10 operator(s) under root
|ROOT:EMIT Operator (VA = 10)
|
| |INSERT Operator (VA = 9)
| | The update mode is direct.
| |
| | |HASH UNION Operator (VA = 8) has 2 children.
| | | Using Worktable1 for internal storage.
| | | Key Count: 3
| | |
| | | |NESTED LOOP JOIN Operator (VA = 3) (Join Type: Inner Join)
| | | |
| | | | |SCAN Operator (VA = 0)
| | | | | FROM TABLE
| | | | | #tmp1
| | | | | a
| | | | | Table Scan.
| | | | | Forward Scan.
| | | | | Positioning at start of table.
| | | | | Using I/O Size 2 Kbytes for data pages.
| | | | | With LRU Buffer Replacement Strategy for data pages.
| | | |
| | | | |RESTRICT Operator (VA = 2)(5)(0)(0)(0)(0)
| | | | |
| | | | | |SCAN Operator (VA = 1)
| | | | | | FROM TABLE
| | | | | | audit_table
| | | | | | nt
| | | | | | Index : IX_audit_table
| | | | | | Forward Scan.
| | | | | | Positioning by key.
| | | | | | Keys are:
| | | | | | i_date ASC
| | | | | | a_date ASC
| | | | | | Using I/O Size 2 Kbytes for index leaf pages.
| | | | | | With LRU Buffer Replacement Strategy for index leaf pages.
| | | | | | Using I/O Size 2 Kbytes for data pages.
| | | | | | With LRU Buffer Replacement Strategy for data pages.
| | |
| | | |NESTED LOOP JOIN Operator (VA = 7) (Join Type: Inner Join)
| | | |
| | | | |SCAN Operator (VA = 4)
| | | | | FROM TABLE
| | | | | #tmp2
| | | | | a
| | | | | Table Scan.
| | | | | Forward Scan.
| | | | | Positioning at start of table.
| | | | | Using I/O Size 2 Kbytes for data pages.
| | | | | With LRU Buffer Replacement Strategy for data pages.
| | | |
| | | | |RESTRICT Operator (VA = 6)(5)(0)(0)(0)(0)
| | | | |
| | | | | |SCAN Operator (VA = 5)
| | | | | | FROM TABLE
| | | | | | n_audit_table
| | | | | | t
| | | | | | Index : IX_n_audit_table
| | | | | | Forward Scan.
| | | | | | Positioning by key.
| | | | | | Keys are:
| | | | | | i_date ASC
| | | | | | a_date ASC
| | | | | | Using I/O Size 2 Kbytes for index leaf pages.
| | | | | | With LRU Buffer Replacement Strategy for index leaf pages.
| | | | | | Using I/O Size 2 Kbytes for data pages.
| | | | | | With LRU Buffer Replacement Strategy for data pages.
| |
| | TO TABLE
| | #tmp
| | Using I/O Size 2 Kbytes for data pages.
Total estimated I/O cost for statement 2 (at line 24): 29322945.

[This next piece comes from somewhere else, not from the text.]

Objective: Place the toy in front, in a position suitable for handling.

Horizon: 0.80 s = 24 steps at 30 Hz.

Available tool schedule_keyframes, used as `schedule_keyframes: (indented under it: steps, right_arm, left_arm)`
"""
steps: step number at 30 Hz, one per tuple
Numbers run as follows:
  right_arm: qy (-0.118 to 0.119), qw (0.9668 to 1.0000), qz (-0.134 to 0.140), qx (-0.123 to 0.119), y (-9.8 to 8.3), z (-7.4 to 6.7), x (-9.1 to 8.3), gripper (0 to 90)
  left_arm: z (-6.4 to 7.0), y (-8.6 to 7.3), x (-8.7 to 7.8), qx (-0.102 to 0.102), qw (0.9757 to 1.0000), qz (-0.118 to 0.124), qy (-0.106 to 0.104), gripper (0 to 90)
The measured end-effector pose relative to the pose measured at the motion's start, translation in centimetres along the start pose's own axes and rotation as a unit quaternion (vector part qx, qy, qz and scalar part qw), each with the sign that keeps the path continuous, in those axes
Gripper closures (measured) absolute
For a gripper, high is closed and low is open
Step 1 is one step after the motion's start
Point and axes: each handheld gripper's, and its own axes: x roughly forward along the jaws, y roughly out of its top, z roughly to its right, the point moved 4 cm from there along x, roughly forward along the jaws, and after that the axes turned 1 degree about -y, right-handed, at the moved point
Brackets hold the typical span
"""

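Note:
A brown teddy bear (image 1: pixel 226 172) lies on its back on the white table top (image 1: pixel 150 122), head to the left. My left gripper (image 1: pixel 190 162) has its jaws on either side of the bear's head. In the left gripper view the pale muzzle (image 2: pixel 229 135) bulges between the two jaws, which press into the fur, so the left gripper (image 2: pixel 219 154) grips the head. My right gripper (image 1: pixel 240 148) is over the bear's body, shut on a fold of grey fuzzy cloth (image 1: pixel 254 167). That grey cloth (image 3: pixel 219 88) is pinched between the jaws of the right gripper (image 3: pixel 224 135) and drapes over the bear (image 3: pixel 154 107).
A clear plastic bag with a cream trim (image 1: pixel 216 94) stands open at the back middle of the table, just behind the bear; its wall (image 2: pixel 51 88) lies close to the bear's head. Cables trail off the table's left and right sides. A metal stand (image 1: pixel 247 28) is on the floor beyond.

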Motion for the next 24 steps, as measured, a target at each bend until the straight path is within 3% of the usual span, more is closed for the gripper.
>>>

I doubt its a union issue. Queries are more probable troublemaker.
I suppose you should start from adding indexes on your temp tables:
create table #tmp1( f_id smallint, a_date smalldatetime )
Create clustered index IX1Temp on #tmp1(f_id )

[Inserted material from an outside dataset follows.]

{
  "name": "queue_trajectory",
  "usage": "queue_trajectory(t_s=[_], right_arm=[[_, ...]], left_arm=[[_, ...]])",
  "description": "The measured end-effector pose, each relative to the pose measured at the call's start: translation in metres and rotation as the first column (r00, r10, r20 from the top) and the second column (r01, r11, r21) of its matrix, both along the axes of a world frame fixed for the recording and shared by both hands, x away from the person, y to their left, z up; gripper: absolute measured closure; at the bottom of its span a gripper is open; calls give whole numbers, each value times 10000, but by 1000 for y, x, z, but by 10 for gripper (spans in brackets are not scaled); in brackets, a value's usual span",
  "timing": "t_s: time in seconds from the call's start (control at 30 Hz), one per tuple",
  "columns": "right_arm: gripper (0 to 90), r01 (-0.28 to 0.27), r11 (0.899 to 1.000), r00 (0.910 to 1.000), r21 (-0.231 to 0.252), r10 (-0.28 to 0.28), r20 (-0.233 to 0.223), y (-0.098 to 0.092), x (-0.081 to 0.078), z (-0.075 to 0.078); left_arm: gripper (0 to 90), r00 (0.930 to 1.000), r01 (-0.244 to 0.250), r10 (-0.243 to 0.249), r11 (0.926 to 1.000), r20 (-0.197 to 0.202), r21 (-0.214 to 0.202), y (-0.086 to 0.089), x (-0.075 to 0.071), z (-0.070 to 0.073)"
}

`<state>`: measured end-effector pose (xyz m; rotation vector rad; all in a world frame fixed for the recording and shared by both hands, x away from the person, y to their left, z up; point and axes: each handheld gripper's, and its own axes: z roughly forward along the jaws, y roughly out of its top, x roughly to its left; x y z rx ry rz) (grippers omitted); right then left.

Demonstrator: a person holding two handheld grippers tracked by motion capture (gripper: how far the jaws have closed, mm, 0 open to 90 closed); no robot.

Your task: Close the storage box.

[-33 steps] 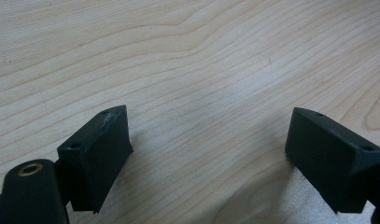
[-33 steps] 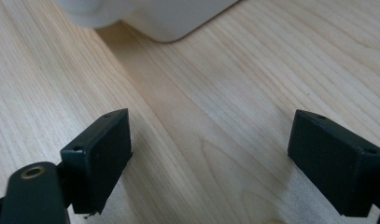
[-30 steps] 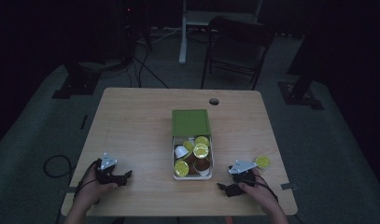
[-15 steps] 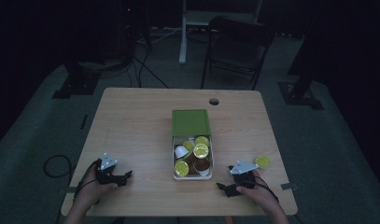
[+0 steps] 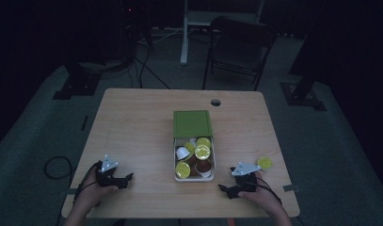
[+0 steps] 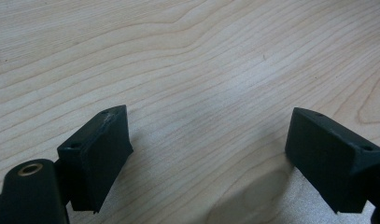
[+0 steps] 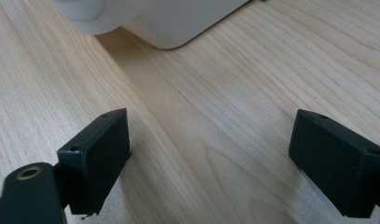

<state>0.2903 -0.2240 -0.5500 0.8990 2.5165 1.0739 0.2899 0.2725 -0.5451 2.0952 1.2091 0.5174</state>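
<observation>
- Where the wooden surface meets its near edge, left gripper resting low at the left corner, jaws spread wide, nothing between them but bare wood grain.
- Right gripper resting low at the near right, jaws likewise wide apart and empty, pointed toward the white tray.
- In the right gripper view, rounded white corner of that tray just ahead of the jaws, not touching them.
- Tray at mid-surface, holding a heap of small capsules with yellow-green and brown tops, plus one white.
- Green lid lying flat, touching the tray's far end.
- One loose yellow capsule on the wood, just beyond the right gripper and well to the right of the tray.
- Small round hole in the surface near the far edge.
</observation>
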Motion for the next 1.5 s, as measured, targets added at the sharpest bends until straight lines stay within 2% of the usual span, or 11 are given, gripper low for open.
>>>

Create clustered index IX2Temp on #tmp1(a_date )
...
Also, I see not much sense in #tmp1, #tmp2 the way you use them. You could call CTE instead. Also. I would recommend you to try PARTITION BY instead GROUP BY statement.
According to the query execution plan, the problem is the table scans on the temporary tables.

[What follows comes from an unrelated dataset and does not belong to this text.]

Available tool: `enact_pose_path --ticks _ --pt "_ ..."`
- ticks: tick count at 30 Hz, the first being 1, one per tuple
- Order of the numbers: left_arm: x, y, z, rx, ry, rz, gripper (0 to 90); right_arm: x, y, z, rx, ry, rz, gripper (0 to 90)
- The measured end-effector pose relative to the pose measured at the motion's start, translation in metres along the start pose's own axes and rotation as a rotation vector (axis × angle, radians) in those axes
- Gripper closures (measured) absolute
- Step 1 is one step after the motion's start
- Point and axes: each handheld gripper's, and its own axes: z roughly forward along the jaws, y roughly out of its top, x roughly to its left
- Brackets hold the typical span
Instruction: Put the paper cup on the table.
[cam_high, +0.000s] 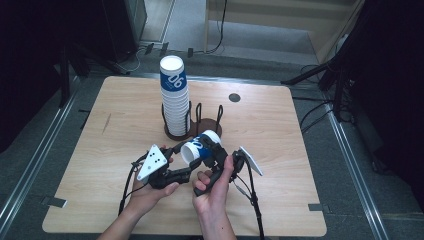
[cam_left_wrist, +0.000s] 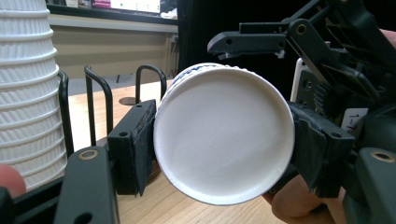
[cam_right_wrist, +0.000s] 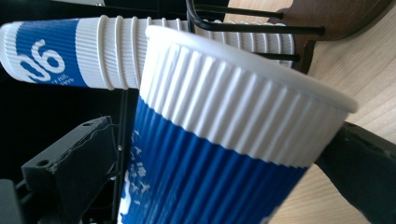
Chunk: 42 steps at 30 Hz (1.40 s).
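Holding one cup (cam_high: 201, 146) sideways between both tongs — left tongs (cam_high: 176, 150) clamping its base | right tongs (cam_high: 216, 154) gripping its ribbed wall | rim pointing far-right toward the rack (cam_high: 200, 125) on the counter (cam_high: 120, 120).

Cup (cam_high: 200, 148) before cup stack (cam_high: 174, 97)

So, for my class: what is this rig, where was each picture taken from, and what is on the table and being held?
No robot here: a person holds a hand-operated gripper in each hand. The high view looks down on the table; each of the other two comes from a camera riding on one gripper.

On the table stands a rack with a stack of cups.

Both grippers meet at one cup, which lies on its side. The left gripper is shut across its base. In the right gripper view, the right gripper has a jaw on either side of the cup; whether they press on it, I can't tell.
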Motion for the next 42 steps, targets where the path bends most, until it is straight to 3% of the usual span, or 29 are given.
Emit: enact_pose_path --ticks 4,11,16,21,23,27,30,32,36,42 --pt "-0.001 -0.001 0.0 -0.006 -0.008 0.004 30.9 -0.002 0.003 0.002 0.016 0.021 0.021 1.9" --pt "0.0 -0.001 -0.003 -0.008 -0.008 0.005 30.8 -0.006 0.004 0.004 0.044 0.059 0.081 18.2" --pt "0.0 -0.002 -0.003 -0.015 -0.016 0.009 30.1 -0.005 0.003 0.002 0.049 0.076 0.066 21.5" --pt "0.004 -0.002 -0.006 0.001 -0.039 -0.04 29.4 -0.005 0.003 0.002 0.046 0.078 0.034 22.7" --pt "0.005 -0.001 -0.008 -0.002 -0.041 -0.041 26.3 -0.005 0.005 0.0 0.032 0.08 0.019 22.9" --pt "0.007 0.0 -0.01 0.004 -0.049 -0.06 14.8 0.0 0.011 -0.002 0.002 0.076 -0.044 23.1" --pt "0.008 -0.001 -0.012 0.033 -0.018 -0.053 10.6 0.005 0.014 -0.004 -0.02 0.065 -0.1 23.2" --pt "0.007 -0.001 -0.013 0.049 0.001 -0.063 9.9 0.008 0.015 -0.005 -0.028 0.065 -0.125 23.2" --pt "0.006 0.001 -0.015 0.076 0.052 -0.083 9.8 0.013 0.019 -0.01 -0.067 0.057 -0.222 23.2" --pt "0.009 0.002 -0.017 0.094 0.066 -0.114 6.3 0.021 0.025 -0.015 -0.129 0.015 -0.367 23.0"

Please get the execution plan for the following query:
insert into #tmp
select t_account,t_id, product
FROM
audit_table nt,
(
select f_id, a_date = max(a_date)
FROM audit_table
WHERE i_date = #pIDate
group by f_id
) a
WHERE
i_date = #pIDate
and nt.a_date = a.a_date
and nt.f_id = a.f_id
union
select t_account,t_id, product
FROM
n_audit_table t,
(
select f_id , a_date = max( a_date )
FROM n_audit_table
WHERE i_date = #pIDate
group by f_id
) a
WHERE
t.item_date = #pIDate
and t.a_date = a.a_date
and t.f_id = a.f_id
How many rows end up in each of the temporary tables?
Looks like the temporary tables could be replaced by using HAVING, I would need to test it, it is always complicated when your group by is on a single column and you require more columns in the output.
Try running this statement with SET STATISTICS PLANCOST ON and SET STATISTICS IO ON as that would give a good idea of the number of pages that are scanned and if Sybase is going wrong somewhere while optimising the query.